Резкий звонок телефона спугнул эти мысли. В трубке зазвучал сочный голос Юрия Пшеничного:
— ...Вы сегодня переезжаете, Дина Васильевна. Вячеслав Ананьевич ведет сейчас важное совещание и попросил меня известить вас, что выслана машина. Вы знаете, Дина Васильевна, ваш коттедж... — Юрий хотел добавить что-то, наверное, приятное, но на полуфразе его прервали.
Дина не стала ждать возобновления разговора. Она бросилась в светелку и принялась бросать в чемоданы свои платья. Даже самые любимые она совала комом и при этом, сама того не замечая, громко напевала песенку, которая так надоела ей на пароходе:
7
Чемоданы были упакованы, вынесены в сени. Семья Седых вернулась на обед, и все сидели уже за столом, когда стекла в окне, вздрогнув, зазвенели и у крыльца медленно остановилась машина. Это был не голенастый вездеход «козел», на котором намедни приезжал Вячеслав Ананьевич, а черный лимузин Литвинова, весь обрызганный глинистой грязью. Из машины выкатился и проворно покатился к крыльцу уже известный Дине Петрович. Кожаная куртка, перчатки с крагами и даже круглая, румяная физиономия — все было в той же красноватой глине. Он был явно смущен и, вероятно, поэтому старался держаться развязнее.

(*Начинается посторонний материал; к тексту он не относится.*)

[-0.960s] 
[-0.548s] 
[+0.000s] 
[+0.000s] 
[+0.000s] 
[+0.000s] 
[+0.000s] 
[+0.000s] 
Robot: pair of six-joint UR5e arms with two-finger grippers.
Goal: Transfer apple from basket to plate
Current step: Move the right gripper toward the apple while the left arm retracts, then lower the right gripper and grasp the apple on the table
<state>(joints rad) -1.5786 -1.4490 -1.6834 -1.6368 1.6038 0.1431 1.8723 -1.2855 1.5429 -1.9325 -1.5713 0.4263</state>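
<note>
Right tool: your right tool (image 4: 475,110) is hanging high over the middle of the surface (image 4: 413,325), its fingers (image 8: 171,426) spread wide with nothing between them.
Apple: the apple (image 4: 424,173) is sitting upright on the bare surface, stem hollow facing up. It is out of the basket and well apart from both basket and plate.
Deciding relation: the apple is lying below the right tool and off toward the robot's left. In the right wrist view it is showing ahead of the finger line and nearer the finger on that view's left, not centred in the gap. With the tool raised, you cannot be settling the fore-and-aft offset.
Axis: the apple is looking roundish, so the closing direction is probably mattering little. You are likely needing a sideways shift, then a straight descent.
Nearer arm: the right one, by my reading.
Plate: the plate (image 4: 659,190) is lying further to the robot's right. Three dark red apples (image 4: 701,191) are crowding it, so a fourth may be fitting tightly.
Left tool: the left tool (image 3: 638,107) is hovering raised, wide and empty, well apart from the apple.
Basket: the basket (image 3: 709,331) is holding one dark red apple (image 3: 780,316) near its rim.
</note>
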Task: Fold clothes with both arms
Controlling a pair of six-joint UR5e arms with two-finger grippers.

— Мир-та дому-та сему, — заявил он, пародируя здешнюю манеру добавлять в речь частицу «та». — Прошу прощенья, — обратился он к Дине. — Терпел бедствия в этой проклятой глине. Вячеслав Ананьевич было «козла» снарядил, а Федор Григорьевич велел «козла» поменять на «зимушку», вот и припухал на здешних колдобинах, чтоб вашего председателя исполкома на том свете черти по такому сибирскому асфальту катали.
Между тем Глафира поставила перед Петровичем миску, до краев наполненную густо дымившейся ухой, положила деревянную ложку.
— Вот-та кто понимает мою душу! — восхищенно воскликнул гость и, бросив ложкой в рот обжигающую похлебку, изобразил на своей физиономии высшее блаженство. Но тут же осклабился: — Понимает-та, да не совсем-та. Чевой-то вроде маленько не хватает.
Глафира разжала плотно сомкнутые губы, казалось вовсе не умевшие улыбаться:
— Не один поедешь, балаболка...
Петрович покорно вздохнул:
— Точно. — Проворно действуя ложкой, он ухитрялся болтать. — Мы с Федором Григорьевичем разную уху кушали: и днепровскую... и бугскую... и дунайскую — там ее чорбой зовут... И на этой самой Шпрее, черт бы ее побрал, какой-то там киндерзуппе из костлявых ершей варили... На Волге тоже хороша уха!.. Но вот здешняя, сибирская, в исполнении заслуженного мастера печки Глафиры Потаповны — мой готт! — И он, молитвенно сложив руки, поднял к небу плутовские глаза. — Сила!